# Task prompt
For the entries that follow, restate word for word the line containing "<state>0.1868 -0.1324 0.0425", the line containing "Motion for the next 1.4", and every line that lies between them.

Data items:
-------
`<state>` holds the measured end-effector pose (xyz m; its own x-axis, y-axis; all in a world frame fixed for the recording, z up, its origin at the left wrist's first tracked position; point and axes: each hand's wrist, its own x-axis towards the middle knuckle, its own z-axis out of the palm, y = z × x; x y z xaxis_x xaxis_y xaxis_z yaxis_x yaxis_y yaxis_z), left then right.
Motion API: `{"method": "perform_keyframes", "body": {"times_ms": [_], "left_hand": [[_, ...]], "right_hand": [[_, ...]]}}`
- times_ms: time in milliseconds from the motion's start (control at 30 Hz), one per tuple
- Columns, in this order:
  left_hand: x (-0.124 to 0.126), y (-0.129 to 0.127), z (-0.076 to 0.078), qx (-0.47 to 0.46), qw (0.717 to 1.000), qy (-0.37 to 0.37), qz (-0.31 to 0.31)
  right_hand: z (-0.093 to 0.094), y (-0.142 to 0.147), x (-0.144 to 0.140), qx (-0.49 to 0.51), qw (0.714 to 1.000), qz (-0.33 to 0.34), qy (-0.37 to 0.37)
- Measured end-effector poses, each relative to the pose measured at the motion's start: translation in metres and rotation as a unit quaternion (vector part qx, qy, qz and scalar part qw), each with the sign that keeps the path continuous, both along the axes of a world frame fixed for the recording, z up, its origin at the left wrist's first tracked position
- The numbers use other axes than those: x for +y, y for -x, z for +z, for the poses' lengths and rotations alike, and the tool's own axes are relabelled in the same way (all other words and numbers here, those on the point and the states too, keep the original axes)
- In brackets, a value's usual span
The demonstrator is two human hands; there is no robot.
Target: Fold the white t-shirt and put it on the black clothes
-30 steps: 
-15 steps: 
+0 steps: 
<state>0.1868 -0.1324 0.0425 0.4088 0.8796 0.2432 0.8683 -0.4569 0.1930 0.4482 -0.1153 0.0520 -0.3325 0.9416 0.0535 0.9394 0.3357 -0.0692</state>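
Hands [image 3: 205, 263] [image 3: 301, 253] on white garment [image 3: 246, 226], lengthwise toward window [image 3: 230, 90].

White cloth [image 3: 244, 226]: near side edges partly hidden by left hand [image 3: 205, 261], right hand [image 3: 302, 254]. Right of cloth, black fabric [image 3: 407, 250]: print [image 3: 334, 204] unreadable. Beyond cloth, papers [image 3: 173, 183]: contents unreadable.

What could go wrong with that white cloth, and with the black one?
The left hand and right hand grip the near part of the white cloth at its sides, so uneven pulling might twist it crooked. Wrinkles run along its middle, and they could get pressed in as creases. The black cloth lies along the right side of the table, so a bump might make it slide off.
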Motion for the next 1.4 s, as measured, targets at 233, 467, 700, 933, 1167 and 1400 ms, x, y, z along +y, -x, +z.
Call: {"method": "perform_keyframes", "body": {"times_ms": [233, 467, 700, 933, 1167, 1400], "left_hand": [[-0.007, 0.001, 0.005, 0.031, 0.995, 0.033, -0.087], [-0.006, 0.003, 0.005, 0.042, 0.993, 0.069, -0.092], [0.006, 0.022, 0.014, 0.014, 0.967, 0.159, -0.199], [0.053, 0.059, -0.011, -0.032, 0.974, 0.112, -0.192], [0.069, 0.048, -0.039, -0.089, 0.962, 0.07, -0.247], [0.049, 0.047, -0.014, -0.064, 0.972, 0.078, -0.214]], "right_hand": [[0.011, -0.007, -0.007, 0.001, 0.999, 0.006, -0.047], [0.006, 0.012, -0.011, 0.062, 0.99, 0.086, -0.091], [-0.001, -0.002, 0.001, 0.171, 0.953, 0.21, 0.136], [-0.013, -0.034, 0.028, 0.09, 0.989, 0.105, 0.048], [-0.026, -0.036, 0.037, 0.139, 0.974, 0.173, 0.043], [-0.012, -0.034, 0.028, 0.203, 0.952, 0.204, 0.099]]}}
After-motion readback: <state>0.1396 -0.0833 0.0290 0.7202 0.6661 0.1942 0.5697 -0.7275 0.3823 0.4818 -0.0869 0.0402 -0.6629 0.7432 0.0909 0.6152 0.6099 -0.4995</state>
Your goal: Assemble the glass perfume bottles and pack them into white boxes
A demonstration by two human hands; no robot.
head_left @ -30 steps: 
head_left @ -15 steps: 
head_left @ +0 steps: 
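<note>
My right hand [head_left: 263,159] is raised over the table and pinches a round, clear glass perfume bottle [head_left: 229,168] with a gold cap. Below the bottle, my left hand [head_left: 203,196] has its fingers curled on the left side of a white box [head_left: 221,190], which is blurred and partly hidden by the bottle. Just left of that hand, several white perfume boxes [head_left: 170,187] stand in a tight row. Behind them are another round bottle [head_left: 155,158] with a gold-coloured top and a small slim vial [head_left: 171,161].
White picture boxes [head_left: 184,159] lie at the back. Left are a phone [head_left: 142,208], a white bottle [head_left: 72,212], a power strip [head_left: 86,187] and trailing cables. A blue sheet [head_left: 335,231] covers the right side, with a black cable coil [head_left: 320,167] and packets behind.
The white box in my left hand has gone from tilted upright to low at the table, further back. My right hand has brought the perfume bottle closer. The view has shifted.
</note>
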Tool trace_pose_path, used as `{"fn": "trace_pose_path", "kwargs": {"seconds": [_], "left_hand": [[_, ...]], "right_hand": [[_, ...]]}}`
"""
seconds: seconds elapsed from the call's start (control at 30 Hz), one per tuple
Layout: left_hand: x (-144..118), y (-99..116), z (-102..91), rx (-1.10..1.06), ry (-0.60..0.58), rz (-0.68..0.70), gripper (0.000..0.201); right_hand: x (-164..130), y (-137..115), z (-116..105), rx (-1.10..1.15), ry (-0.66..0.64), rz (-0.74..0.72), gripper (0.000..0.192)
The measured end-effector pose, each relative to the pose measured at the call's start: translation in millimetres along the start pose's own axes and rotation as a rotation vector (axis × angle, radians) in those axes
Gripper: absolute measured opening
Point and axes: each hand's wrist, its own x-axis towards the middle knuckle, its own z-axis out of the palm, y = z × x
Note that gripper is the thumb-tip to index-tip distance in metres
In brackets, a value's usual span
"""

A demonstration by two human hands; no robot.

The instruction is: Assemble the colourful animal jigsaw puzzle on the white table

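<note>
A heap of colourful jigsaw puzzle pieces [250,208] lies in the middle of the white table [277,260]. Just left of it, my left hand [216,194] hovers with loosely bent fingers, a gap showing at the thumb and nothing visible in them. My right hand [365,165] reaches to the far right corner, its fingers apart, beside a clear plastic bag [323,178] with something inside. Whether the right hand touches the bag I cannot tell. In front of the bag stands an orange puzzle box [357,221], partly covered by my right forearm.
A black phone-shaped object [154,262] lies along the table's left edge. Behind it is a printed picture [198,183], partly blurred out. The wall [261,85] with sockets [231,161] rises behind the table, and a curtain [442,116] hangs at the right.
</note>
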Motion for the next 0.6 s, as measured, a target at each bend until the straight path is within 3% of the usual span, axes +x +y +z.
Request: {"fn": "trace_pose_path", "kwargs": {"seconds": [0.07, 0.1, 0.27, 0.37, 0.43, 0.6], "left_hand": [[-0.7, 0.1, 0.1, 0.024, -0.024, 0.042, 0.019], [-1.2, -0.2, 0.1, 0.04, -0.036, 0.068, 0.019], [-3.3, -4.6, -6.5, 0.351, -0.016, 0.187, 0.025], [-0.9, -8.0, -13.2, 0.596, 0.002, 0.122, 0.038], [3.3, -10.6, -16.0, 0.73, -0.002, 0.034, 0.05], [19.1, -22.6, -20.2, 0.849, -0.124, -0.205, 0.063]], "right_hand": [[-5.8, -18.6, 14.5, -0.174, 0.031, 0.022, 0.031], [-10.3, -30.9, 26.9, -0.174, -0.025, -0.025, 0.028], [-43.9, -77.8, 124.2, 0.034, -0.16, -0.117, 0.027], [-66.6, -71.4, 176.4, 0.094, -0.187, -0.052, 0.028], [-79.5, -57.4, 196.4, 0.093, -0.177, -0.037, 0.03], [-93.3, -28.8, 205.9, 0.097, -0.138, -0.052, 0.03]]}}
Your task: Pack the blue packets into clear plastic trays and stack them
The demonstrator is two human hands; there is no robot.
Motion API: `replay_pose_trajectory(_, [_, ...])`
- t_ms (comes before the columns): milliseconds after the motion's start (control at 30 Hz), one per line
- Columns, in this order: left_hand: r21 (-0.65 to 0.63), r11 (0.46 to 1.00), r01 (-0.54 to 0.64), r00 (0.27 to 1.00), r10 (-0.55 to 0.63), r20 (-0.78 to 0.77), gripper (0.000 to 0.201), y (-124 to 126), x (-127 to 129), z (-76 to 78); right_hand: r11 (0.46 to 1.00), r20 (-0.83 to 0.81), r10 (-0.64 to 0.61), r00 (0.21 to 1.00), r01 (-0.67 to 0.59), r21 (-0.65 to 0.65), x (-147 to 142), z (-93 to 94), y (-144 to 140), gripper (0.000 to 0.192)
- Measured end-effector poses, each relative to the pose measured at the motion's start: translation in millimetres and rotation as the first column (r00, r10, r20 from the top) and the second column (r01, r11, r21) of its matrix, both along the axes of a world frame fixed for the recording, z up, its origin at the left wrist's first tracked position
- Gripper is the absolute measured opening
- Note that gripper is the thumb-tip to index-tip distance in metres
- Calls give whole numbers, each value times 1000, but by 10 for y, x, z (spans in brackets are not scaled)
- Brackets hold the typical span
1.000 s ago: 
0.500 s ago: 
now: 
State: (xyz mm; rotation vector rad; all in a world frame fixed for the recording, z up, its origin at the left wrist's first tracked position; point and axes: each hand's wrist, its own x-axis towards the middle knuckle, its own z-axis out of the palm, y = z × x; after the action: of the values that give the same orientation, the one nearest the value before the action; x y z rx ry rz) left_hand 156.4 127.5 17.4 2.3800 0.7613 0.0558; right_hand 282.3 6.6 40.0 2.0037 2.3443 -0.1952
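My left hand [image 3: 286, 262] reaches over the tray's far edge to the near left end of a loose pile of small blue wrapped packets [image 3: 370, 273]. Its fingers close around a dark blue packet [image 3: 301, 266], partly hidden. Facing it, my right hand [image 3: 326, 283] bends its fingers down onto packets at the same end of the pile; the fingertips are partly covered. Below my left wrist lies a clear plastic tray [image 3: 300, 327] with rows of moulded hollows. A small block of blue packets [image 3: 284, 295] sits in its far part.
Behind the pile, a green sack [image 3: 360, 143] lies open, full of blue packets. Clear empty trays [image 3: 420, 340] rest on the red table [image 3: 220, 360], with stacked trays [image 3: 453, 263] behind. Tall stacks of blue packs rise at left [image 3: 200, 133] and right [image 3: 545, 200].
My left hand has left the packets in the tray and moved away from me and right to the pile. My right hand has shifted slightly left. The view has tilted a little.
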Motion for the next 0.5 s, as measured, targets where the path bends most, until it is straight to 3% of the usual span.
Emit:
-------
# Written answer
<state>0.1868 -0.1324 0.0425 0.4088 0.8796 0.2432 0.8683 -0.4569 0.1930 0.4482 -0.1153 0.0520 -0.3325 0.9416 0.0535 0.9394 0.3357 -0.0692</state>
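Hands [image 3: 205, 263] [image 3: 301, 253] on white garment [image 3: 246, 226], lengthwise toward window [image 3: 230, 90].

White cloth [image 3: 244, 226]: near side edges partly hidden by left hand [image 3: 205, 261], right hand [image 3: 302, 254]. Right of cloth, black fabric [image 3: 407, 250]: print [image 3: 334, 204] unreadable. Beyond cloth, papers [image 3: 173, 183]: contents unreadable.

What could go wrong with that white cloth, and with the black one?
The left hand and right hand grip the near part of the white cloth at its sides, so uneven pulling might twist it crooked. Wrinkles run along its middle, and they could get pressed in as creases. The black cloth lies along the right side of the table, so a bump might make it slide off.
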Motion for the next 1.4 s, as measured, targets at 233, 467, 700, 933, 1167 and 1400 ms, x, y, z along +y, -x, +z.

The response to this exercise is finished.